§ Exercise directions: Repeat the listing that follows character for character, omitting images.

§ Information shown:
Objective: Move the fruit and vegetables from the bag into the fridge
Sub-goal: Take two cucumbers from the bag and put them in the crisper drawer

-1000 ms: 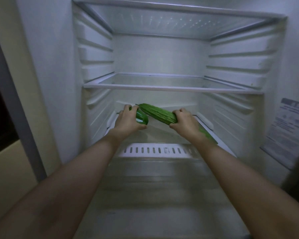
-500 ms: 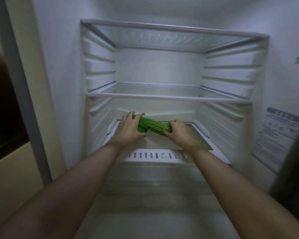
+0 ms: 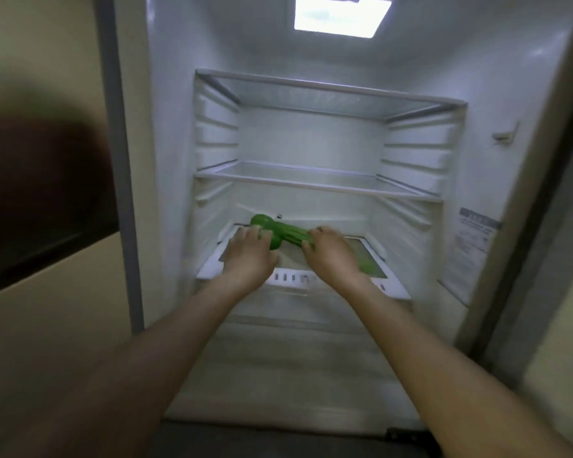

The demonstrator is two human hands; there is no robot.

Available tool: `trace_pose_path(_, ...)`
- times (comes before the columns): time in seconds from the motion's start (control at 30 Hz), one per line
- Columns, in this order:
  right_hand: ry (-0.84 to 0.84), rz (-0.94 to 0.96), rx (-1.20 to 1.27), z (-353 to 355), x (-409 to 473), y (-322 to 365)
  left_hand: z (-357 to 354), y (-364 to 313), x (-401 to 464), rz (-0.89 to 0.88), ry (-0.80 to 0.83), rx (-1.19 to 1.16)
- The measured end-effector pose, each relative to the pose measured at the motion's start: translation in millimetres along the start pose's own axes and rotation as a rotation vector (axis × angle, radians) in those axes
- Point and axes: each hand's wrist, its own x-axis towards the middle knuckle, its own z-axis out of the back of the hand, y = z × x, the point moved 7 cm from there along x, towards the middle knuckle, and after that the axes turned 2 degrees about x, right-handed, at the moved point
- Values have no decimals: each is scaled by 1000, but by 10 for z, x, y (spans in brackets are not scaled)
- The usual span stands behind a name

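The open fridge [image 3: 166, 160] is in front of me. My left hand [image 3: 248, 256] is closed over a smooth green pepper [image 3: 261, 223] at the left of the lowest glass shelf [image 3: 392, 287]. My right hand [image 3: 331, 256] grips a long bumpy cucumber [image 3: 291, 233] that lies slanted across that shelf; its near end shows green [image 3: 366, 268] past my wrist. The two vegetables touch each other between my hands and sit low, at the shelf surface. The picture is blurred, and no bag is visible.
Two glass shelves [image 3: 311, 183] [image 3: 328, 89] above hold nothing. A lamp [image 3: 341, 14] glows in the fridge ceiling. A label [image 3: 475, 234] is on the right inner wall. A beige cabinet with a dark opening [image 3: 40, 200] stands at the left.
Both hands have lowered the vegetables from mid-air down to the lowest shelf and brought them together. The view has pulled back and tilted up, now showing the fridge ceiling lamp.
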Motion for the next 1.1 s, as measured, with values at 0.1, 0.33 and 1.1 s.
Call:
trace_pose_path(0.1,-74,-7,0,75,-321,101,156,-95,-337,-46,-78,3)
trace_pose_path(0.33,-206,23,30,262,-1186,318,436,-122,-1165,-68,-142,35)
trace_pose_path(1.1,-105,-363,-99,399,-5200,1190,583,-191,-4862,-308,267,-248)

§ Reply:
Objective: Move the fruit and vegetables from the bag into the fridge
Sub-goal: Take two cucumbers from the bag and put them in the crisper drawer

-1000 ms: 
-500 ms: 
+0 ms: 

The demonstrator is two human hands; there is no robot.

Available tool: `trace_pose_path(_, ...)`
- times (comes before the columns): time in seconds from the motion's start (control at 30 Hz), one per line
- Columns, in this order:
  right_hand: ry (-0.84 to 0.84), rz (-0.94 to 0.96), rx (-1.20 to 1.27), z (-353 to 355), x (-409 to 473), y (-322 to 365)
  left_hand: z (-357 to 354), y (-364 to 313), x (-401 to 464), rz (-0.89 to 0.88), ry (-0.80 to 0.83), rx (-1.19 to 1.16)
- The measured end-effector pose, each relative to the pose measured at the motion's start: translation in millimetres along the start pose's own axes and rotation as a rotation vector (axis × angle, radians) in those axes
- Point and axes: each hand's wrist, its own x-axis towards the middle knuckle, its own z-axis out of the back of the hand, y = z × x, the point moved 7 cm from there along x, towards the middle knuckle, and after that the axes turned 2 degrees about x, right-handed, at the moved point
- Values have no decimals: each is scaled by 1000, but by 10 for z, x, y (spans in brackets are not scaled)
- The usual span stands behind a name

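The open fridge [image 3: 166, 160] is in front of me. My left hand [image 3: 248, 256] is closed over a smooth green pepper [image 3: 261, 223] at the left of the lowest glass shelf [image 3: 392, 287]. My right hand [image 3: 331, 256] grips a long bumpy cucumber [image 3: 291, 233] that lies slanted across that shelf; its near end shows green [image 3: 366, 268] past my wrist. The two vegetables touch each other between my hands and sit low, at the shelf surface. The picture is blurred, and no bag is visible.
Two glass shelves [image 3: 311, 183] [image 3: 328, 89] above hold nothing. A lamp [image 3: 341, 14] glows in the fridge ceiling. A label [image 3: 475, 234] is on the right inner wall. A beige cabinet with a dark opening [image 3: 40, 200] stands at the left.
Both hands have lowered the vegetables from mid-air down to the lowest shelf and brought them together. The view has pulled back and tilted up, now showing the fridge ceiling lamp.
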Motion for the next 1.1 s, as measured, with values at 0.1, 0.33 and 1.1 s.
Call:
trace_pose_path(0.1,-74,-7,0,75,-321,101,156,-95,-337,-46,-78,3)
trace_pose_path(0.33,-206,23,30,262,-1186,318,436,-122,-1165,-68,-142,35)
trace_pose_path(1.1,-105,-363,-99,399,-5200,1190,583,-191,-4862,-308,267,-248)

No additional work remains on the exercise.